As a response to the newly formed league and the presence of an AFL franchise in Dallas, the NFL quickly placed a new franchise of their own in Dallas, the Dallas Cowboys, who also began play in 1960. As a result, the Dallas Texans, despite being one of the more successful AFL teams in the league's early days, had little luck at the gate, as they had to compete with the Cowboys for fans.

By the end of the 1962 season, Hunt concluded that Dallas was not big enough to support two teams, and began to consider moving the team. Kansas City became one of the contenders, as Hunt wanted a city to which he could easily commute from Dallas. To convince Hunt to move the team to Kansas City, mayor H. Roe Bartle promised Hunt home attendance of 25,000 people per game: Hunt finally agreed to move the team to Kansas City, and in 1963 the Dallas Texans were rebranded the Kansas City Chiefs.

While the Chiefs' first two seasons had attendance not matching the levels Mayor Bartle had promised, in 1966 average home attendance at Chiefs games increased and reached 37,000. By 1969, Chiefs' average home attendance had reached 51,000. In 1966, the Chiefs won their first AFL Championship (after having previously won it in 1962 as the Dallas Texans) and reached the first-ever Super Bowl, which the Chiefs lost to the Green Bay Packers.
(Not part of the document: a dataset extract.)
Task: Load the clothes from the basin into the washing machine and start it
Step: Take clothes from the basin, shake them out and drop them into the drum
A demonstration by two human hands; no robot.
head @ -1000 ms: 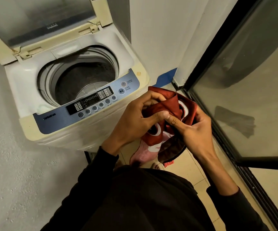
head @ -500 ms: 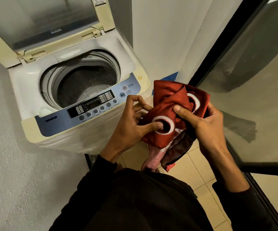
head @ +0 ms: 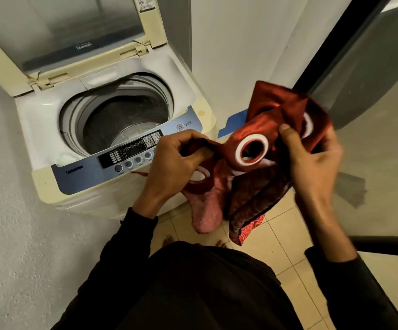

The Chiefs remained successful through the 1960s, and in 1970 the Chiefs won the AFL Championship and Super Bowl IV (the last Super Bowl played when the AFL was a separate league, prior to it being absorbed into the NFL as the American Football Conference) over the heavily favored Minnesota Vikings.

Hunt insisted that he be listed in team media guides as the founder of the Chiefs rather than the owner, and publicly listed his telephone number in the phone book for the rest of his life. From 1960 to 2005, the Chiefs reached the postseason fourteen times with Hunt as founder, with nine coming after 1971. The Chiefs reached the AFC Championship Game to compete for the trophy named in 1984 after Hunt on one occasion during his lifetime, losing in 1993.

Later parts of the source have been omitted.